Industry likely boosted by manufacturing in February
Industrial production (February). We expect IP at +3.8% y/y (previous: 4.3%). Part of the deceleration is due to a more challenging base effect, although also impacted by a negative calendar effect. Adjusting for this, figures would show a 3.7% y/y expansion, better than INEGI’s 3.5% estimate within the Timely Indicator of Economic Activity. More importantly, this implies an 0.1% m/m increase, which we believe is positive considering accumulated growth of 3.3% in the previous four months. By sectors, we expect progress in manufacturing (0.3% m/m) and construction (0.2%), with a hefty setback in mining (-3.6%)
Proceeding in chronological order...
Industry to decline in February with a more challenging base effect. We expect IP at +3.8% y/y (previous: 4.3%). Part of the deceleration is due to a more challenging base effect, although also impacted by a negative calendar effect, considering that there was an additional working day in January in the annual comparison. Despite of this, with seasonally adjusted figures, we expect an expansion of 3.7% y/y, which would be better than the estimate within INEGI’s Timely Indicator of Economic Activity at 3.5%. More importantly, this implies an 0.1% m/m increase, which we believe is positive considering accumulated growth of 3.3% in previous four months.

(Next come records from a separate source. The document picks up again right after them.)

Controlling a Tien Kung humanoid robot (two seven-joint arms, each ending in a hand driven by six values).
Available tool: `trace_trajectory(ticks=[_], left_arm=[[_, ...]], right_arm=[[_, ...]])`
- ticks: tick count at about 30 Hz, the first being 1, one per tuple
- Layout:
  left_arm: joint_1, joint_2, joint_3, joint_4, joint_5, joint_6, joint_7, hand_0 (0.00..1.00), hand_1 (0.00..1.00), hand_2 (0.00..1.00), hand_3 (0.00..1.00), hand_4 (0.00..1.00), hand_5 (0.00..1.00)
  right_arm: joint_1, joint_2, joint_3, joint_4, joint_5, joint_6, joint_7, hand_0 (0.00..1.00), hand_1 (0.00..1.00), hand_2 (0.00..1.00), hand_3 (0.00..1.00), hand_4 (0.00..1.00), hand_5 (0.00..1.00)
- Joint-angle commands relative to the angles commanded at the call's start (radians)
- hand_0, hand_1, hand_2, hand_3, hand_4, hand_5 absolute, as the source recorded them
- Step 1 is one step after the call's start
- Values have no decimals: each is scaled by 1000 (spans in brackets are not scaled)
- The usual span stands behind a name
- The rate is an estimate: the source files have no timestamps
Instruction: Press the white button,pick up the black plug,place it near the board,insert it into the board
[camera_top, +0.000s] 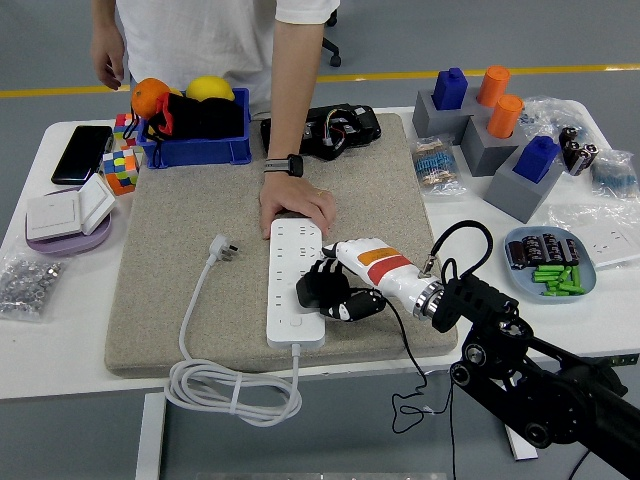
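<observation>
Grey felt mat (200, 290) covers the white table (60, 340), with a white power strip (296, 285) lying on it. Over the strip's right edge, the right hand (345, 285) has its fingers curled around the black plug (313, 288). A person's hand (293, 208) presses the strip's far end.

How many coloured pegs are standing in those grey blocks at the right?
4. A blue peg and an orange peg stand in the far block; another orange peg stands in the middle block, and another blue peg in the nearest one. None seems hidden.
</observation>
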Motion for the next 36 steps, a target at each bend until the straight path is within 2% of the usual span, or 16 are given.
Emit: trace_trajectory(ticks=[5, 6, 11, 12, 23, 24, 36], left_arm=[[0, 0, -1, 0, 2, 0, 0, 474, 497, 501, 585, 568, 259], [0, 0, -1, 0, 2, 0, 1, 474, 497, 500, 585, 566, 259], [-1, 0, -2, 0, 2, 0, 0, 474, 497, 500, 585, 566, 259], [-1, 0, -2, 0, 2, 0, 0, 474, 496, 501, 585, 567, 259], [-1, 0, -2, 0, 4, -1, 0, 474, 497, 500, 585, 567, 260], [-1, 0, -3, 0, 5, -1, 0, 474, 496, 501, 585, 566, 260], [-2, 0, -3, 0, 5, -2, 1, 474, 498, 501, 586, 566, 260]], right_arm=[[-1, 0, -1, 0, 4, 6, 3, 216, 158, 248, 558, 798, 2], [0, 0, -1, 0, 6, 6, 4, 330, 333, 384, 578, 910, 84], [1, -1, 1, 0, 10, 4, 10, 330, 333, 384, 578, 910, 84], [1, -1, 1, -1, 10, 4, 11, 339, 430, 459, 585, 967, 146], [1, 0, 2, -4, 11, 10, 8, 344, 437, 471, 587, 970, 143], [1, 0, 2, -5, 11, 11, 8, 373, 479, 516, 604, 998, 183], [3, 0, 4, -6, 18, 11, 17, 406, 495, 528, 609, 998, 191]])
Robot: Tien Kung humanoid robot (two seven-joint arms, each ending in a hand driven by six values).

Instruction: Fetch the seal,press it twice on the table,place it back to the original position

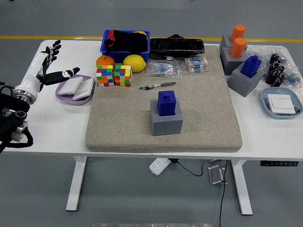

Manufacturing would climb 0.3 m/m (+6.4% y/y), with quite positive signs –including epidemiological conditions–. Overall, the IMEF’s manufacturing PMI rose to 51.1pts, with an improvement in all categories. More specific, the auto sector seems to be giving more signs of recovery, evidenced by both exports (+34.7% m/m) as well as production reported by AMIA (240.5 thousand units; +8.0% m/m). Meanwhile, the rest of the signs from abroad are favorable, with non-auto shipments at +9.3%, boosted by sequential acceleration from this sector in the US, also rebounding from the impact of the virus. On a more mixed note, a 2.5 thousand job loss was reported for total manufacturing employment, despite the rebound of 66.9 thousand positions for the sector affiliated to IMSS.
Construction would advance, although only 0.2% m/m (-1.1 y/y) and after a decline in the previous month. Although the signs from opinion indicators are positive (e.g. consumer confidence and the aggregate trend indicator), we believe that backdrop for prices in the sector –with constant increases that are reflected in the PPI– will continue to impact edification. However, civil engineering works could remain relatively strong, supported by progress in key projects –mainly the Felipe Ángeles Airport–. This is partly reflected in the spending in physical investment from the Federal Government, up 16.2% y/y in real terms. Lastly, the signs from employment are better, with increases in both IMSS (+26.3 thousand) and the one reported by INEGI (+202.0 thousand).
On the other hand, we expect a substantial decline in mining, down 3.6% m/m (1.3% y/y). The fall would be driven by a normalization in ‘related services’ sector, considering that they grew 21.8% m/m the previous month, which does not seem to be sustainable. Meanwhile, signs from production in the oil sector were slightly negative, with crude output according to the National Hydrocarbons Commission (CNH in Spanish) decreasing to 1,634kbpd (previous: 1,652kbpd) and with gas showing a similar trend. On the contrary, prices of metals and other commodities kept climbing, supporting the non-oil sector.
Weekly international reserves report. Last week, net international reserves increased by US$195 million, closing at US$200.7 billion. According to Banxico’s report, this was explained by: (1) A sale of US$200 million from Pemex to the central bank; and (2) a negative valuation effect in institutional assets of US$5 million. Year-to-date, the central bank’s international reserves have fallen by US$1.6 billion.